On June 11, 2020, the President issued an Executive Order (the “Order”), “Blocking Property of Certain Persons Associated with the International Criminal Court,” which authorizes the Secretary of State to impose blocking sanctions on certain persons involved in investigations by the International Criminal Court (“ICC”) of U.S. and allied military personnel and government officials, as well as visa restrictions on such persons and their immediate family members.  The Order appears to respond to the March 5, 2020 decision of the ICC’s Appeals Chamber to permit an investigation into potential war crimes by U.S. military and intelligence personnel in Afghanistan, notwithstanding the fact that the United States is not party to the treaty establishing the ICC and has not consented to the ICC’s jurisdiction.

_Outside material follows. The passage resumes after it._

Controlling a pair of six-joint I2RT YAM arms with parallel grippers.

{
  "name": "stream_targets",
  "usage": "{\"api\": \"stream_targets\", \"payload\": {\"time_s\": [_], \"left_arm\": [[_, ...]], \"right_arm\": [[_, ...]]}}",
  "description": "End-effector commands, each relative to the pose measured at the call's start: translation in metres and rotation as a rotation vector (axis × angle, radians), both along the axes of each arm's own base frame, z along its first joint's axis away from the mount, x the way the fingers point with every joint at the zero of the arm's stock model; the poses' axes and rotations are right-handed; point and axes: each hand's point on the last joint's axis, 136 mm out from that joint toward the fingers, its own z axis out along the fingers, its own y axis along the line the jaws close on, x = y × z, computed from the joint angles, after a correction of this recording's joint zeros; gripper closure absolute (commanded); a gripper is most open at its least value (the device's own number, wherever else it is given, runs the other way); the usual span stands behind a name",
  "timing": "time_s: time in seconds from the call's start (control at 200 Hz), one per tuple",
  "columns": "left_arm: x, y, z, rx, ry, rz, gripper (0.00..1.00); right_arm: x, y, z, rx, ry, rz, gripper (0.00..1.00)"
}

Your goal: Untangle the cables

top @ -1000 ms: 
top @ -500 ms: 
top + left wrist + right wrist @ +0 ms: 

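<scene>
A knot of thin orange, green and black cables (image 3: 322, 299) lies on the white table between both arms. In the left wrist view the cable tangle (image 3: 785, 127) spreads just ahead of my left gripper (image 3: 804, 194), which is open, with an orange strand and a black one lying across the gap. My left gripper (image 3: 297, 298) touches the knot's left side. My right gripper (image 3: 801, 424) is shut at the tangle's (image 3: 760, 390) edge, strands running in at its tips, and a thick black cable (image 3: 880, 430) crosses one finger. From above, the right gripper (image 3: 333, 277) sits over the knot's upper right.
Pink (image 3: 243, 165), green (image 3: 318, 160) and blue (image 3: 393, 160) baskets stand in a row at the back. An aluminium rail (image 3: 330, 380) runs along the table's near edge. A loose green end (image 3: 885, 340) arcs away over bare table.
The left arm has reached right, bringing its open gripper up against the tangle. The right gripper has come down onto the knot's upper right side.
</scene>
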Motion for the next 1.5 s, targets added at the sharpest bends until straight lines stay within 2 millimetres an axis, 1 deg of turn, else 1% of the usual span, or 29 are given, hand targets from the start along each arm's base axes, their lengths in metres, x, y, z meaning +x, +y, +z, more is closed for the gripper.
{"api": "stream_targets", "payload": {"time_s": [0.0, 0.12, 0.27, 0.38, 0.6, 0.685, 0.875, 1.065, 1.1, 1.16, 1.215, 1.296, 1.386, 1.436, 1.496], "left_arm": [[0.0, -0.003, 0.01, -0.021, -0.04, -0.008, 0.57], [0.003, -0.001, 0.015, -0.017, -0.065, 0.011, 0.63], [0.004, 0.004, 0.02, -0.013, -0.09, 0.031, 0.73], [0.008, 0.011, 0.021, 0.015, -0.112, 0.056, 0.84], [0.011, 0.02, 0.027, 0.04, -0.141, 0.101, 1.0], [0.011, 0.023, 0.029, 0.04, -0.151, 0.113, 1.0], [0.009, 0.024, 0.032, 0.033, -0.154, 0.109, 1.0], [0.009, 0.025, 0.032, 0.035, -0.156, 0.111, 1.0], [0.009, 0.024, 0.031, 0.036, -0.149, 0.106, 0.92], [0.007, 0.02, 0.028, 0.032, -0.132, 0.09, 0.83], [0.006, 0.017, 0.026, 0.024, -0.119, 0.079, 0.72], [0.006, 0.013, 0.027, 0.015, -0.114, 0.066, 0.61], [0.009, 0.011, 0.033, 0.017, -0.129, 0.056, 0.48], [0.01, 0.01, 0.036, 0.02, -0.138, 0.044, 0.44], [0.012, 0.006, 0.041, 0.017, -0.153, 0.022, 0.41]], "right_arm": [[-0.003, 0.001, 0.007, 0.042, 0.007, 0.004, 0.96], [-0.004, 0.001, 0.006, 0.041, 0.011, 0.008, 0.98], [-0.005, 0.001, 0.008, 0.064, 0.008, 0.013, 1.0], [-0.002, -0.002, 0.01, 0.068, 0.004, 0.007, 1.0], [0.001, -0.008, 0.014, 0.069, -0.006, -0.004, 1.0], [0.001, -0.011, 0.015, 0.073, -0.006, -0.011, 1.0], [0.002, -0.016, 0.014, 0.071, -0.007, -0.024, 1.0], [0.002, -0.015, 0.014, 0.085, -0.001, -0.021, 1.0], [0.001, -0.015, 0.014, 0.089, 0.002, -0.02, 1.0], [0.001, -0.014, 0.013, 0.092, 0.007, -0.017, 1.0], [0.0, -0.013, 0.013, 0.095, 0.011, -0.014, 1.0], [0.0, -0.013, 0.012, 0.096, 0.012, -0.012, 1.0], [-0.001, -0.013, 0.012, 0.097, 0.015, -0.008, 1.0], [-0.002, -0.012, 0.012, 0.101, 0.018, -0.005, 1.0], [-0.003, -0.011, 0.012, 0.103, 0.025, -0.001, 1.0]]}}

The Order has no immediate legal consequences, but could potentially have a chilling effect on the ICC itself, as well as those providing services to the ICC.  It authorizes the Secretary of State, in consultation with the Secretary of the Treasury and the Attorney General, to designate any foreign person determined:

  • to have directly engaged in any effort by the ICC to investigate, arrest, detain, or prosecute any United States personnel[1] without the consent of the United States;
  • to have directly engaged in any effort by the ICC to investigate, arrest, detain, or prosecute any personnel of a country that is an ally of the United States[2] without the consent of that country’s government;
  • to have materially assisted, sponsored, or provided financial, material, or technological support for, or goods or services to or in support of, the above activities or any person sanctioned pursuant to the Order; and
  • to be owned or controlled by, or to have acted or purported to act for or on behalf of, directly or indirectly, any person sanctioned pursuant to the Order.

The property and interests in property of designated persons subject to U.S. jurisdiction will be blocked, and U.S. persons will generally be prohibited from engaging in transactions with them.  As noted above, designated persons, as well as their immediate family members (i.e., spouses or children) will also be subject a bar from entry into the United States for immigrant or non-immigrant travel, subject to limited exceptions.

The threatened use of economic sanctions to target an international tribunal charged with investigating and prosecuting genocide, war crimes, crimes against humanity and the crime of aggression – premised on the idea that the actions of that tribunal constitute an unusual and extraordinary threat to U.S. national security and foreign policy – is unprecedented.  It stands in stark tension with the long practice of using U.S. sanctions to target persons involved in human rights abuses, including in some cases based on information developed through the ICC’s work, as well as with the Trump Administration’s own messaging highlighting human rights concerns to justify sanctions against Iran, Venezuela, and Cuba.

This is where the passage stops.